ヒップホップ研究は1980年代末頃から社会学、人類学、文学など様々な領域から行われてきたとされるが、著者は、これまでの神学研究の枠を脱して、一見すると神学研究とはそぐわないヒップホップの歌詞の分析を通じて、ポスト公民権運動の時代における教会を中心としたアフリカ系アメリカ人社会の動向と、奴隷制以来の彼らの宗教史を踏まえてヒップホップアーティストが表現する根源的な宗教的救済への希求を描き出そうとしている。日本では公民権運動を指導したキング牧師への敬意が大きいせいか、アフリカ系アメリカ人の教会は差別や貧困の中で呻吟する同胞たちを精神的に支え続けているというイメージが強いが、本論によれば、公民権法によってかえって彼らの間に貧富の格差や世代間の断絶が生じ、貧困と差別の中で犯罪とドラッグに手を出す若者たちを非難する教会の保守的な態度に対して、ヒップホップ世代は現状の教会に救済を見出せなくなっているという。
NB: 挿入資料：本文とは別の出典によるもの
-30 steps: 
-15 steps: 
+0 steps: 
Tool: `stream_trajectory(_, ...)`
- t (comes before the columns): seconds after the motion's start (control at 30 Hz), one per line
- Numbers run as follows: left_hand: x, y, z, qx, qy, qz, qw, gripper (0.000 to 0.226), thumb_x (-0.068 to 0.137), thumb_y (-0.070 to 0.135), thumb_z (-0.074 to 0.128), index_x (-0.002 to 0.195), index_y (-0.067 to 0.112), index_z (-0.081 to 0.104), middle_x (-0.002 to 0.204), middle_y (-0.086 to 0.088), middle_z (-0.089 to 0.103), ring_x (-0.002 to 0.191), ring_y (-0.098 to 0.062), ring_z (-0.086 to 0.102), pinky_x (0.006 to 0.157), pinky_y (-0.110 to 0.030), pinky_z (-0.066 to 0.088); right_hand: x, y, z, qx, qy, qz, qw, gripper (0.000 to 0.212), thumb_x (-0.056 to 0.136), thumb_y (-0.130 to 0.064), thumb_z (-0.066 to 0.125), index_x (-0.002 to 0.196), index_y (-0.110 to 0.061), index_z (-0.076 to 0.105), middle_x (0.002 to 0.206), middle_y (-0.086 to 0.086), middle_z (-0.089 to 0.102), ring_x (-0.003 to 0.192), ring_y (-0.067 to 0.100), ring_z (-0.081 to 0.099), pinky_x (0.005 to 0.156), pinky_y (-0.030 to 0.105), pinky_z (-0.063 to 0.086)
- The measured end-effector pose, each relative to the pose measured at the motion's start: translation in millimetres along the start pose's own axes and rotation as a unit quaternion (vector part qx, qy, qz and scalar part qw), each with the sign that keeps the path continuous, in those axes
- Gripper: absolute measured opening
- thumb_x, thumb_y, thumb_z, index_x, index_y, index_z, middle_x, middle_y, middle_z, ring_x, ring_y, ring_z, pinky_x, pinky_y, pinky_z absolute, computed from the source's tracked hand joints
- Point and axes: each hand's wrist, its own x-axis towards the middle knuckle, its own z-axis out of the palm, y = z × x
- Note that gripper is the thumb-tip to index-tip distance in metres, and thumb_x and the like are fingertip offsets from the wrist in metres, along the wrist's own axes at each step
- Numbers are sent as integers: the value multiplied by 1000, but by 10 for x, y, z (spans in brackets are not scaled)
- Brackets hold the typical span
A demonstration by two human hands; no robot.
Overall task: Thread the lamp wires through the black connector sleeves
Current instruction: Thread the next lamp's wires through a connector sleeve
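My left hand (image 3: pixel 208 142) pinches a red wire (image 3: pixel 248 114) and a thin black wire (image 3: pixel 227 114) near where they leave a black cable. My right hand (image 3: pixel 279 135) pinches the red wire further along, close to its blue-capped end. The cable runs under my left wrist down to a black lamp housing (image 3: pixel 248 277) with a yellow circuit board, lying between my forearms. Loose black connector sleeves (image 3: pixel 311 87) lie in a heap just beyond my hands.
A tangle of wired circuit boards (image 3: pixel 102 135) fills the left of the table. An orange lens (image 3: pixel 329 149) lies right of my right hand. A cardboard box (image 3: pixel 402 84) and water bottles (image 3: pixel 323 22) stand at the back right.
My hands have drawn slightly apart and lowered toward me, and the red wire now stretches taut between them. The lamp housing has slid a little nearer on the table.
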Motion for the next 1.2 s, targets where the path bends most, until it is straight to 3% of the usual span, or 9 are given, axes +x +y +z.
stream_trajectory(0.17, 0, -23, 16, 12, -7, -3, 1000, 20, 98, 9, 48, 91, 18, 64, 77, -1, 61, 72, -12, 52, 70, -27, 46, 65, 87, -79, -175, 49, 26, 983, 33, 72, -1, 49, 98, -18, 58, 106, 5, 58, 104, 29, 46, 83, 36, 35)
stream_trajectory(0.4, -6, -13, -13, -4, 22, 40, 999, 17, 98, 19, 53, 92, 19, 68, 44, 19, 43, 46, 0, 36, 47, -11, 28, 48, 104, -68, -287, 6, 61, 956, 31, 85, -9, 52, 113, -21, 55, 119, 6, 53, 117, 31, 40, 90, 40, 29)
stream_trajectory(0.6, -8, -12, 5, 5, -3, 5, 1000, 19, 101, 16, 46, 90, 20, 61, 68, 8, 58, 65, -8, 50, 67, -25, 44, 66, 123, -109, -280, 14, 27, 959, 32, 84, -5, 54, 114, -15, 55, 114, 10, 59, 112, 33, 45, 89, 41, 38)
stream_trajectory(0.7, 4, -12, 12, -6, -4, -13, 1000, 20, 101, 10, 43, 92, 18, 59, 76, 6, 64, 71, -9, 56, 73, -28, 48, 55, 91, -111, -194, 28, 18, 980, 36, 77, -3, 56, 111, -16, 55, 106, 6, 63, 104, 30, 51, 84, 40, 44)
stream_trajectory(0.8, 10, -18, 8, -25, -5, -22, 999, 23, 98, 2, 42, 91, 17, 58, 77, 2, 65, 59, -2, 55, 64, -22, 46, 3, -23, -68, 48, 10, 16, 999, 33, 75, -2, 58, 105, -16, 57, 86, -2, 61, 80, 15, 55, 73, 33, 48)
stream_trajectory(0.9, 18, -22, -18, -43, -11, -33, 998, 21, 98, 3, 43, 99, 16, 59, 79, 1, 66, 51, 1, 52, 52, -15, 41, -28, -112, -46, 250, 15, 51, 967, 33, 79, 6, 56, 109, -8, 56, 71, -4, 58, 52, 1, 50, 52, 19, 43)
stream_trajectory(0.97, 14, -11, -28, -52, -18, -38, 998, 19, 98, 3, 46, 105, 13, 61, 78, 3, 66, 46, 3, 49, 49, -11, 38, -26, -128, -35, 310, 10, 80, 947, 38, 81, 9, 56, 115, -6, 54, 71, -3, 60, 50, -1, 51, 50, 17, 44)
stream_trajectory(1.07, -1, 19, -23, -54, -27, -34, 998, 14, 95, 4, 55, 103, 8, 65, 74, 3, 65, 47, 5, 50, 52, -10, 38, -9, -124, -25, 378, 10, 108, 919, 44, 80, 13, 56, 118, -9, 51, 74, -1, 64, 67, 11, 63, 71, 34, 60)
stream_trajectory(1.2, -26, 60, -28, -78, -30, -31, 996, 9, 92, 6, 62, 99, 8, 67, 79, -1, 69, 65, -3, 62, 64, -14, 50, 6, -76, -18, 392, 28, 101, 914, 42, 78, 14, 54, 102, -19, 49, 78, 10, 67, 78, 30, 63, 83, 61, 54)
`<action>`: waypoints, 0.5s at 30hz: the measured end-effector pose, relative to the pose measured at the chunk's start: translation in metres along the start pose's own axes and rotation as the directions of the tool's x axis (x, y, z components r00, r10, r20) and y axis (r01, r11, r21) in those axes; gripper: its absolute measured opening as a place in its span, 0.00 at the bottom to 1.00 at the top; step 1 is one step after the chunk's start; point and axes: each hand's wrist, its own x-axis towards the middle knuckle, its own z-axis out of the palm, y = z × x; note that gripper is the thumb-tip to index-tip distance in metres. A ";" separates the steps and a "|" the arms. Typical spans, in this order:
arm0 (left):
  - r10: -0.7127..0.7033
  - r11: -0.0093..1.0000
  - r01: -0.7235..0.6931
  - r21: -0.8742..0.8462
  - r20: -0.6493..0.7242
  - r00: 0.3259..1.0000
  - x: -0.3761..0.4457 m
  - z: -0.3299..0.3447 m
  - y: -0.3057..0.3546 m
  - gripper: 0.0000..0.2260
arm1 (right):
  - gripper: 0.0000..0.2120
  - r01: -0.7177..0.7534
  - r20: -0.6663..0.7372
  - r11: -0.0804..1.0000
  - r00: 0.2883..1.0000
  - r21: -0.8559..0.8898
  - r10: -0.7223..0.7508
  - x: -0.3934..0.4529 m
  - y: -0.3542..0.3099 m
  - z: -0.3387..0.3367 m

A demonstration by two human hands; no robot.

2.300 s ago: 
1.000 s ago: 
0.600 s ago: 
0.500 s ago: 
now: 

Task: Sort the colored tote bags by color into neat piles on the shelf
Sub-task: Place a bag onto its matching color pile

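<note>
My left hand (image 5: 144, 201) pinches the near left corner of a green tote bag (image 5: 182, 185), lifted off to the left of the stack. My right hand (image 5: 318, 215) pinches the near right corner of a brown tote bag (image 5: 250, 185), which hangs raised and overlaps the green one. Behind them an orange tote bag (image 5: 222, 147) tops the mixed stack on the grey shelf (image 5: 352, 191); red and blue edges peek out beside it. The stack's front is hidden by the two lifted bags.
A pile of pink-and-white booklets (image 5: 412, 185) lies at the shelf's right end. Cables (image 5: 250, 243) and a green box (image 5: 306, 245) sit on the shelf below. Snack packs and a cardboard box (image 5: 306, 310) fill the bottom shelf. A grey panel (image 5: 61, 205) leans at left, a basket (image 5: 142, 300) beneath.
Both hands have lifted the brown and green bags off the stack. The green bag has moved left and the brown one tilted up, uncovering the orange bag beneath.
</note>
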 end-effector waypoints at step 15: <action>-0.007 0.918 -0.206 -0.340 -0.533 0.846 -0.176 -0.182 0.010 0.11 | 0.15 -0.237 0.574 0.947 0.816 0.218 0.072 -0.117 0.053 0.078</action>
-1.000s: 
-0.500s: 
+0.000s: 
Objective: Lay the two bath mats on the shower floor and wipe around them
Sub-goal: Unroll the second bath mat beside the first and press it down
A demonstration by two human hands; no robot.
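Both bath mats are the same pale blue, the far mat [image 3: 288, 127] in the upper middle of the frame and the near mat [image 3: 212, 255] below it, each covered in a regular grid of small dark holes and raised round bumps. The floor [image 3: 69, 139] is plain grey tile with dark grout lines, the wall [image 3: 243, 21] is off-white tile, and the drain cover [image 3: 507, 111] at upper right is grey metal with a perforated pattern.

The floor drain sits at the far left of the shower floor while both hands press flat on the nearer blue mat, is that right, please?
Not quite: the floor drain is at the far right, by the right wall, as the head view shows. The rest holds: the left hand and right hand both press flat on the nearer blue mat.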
にもかかわらず、彼らの歌詞の中にキリスト教的な語彙が少なくない。これはヒップホップにも教会の説くキリスト教とは別に、聖書に基づいた救済論が展開されているのではないかと、著者は指摘する。さらに、ヒップホップに認められる反社会的な事柄(俗)と宗教的な事柄(聖)の混在は、アフリカ系アメリカ人の音楽的伝統を引き継ぐものであり、彼らはキリスト教という一神教的枠組みを受容しながら、アフリカ的な価値観とアメリカ的価値観の間で揺れ動いてきたという。この「二重意識」はアメリカ社会とアフリカ系アメリカ人の葛藤を生み出し、それを教会が十分に代弁できないために、ネイション・オブ・イスラームのようなオルタナティブの登場が用意されたとしている。本論が論究している聖俗二元論に関する議論はまだまだ論究されるべき余地を多く残しているように思われるが、本論文が、ヒップホップの歌詞の分析を通じて、ポスト公民権運動時代のアフリカ系アメリカ人社会の宗教状況を説得的に論じた点は高く評価されるものであり、本賞奨励賞に相応しい優れた研究業績であると判断するものである。

プロフィール
1981年生まれ。2017年同志社大学大学院神学研究科博士後期課程修了、博士(神学)。現在、日本キリスト教団阿倍野教会牧師。

主要業績
「ルイス・ファラカンの政治的非一貫性‐1984年と2008年の大統領選挙から」『一神教世界』、第一巻、2010年。
井上順孝監修『世界宗教百科事典』(丸善出版)にて 「ネイション・オブ・イスラーム」についての項を執筆、2012年。
「ヒップホップの宗教的機能:ヒップホップ世代の救済観」『基督教研究』、第76巻・第二号、2015年。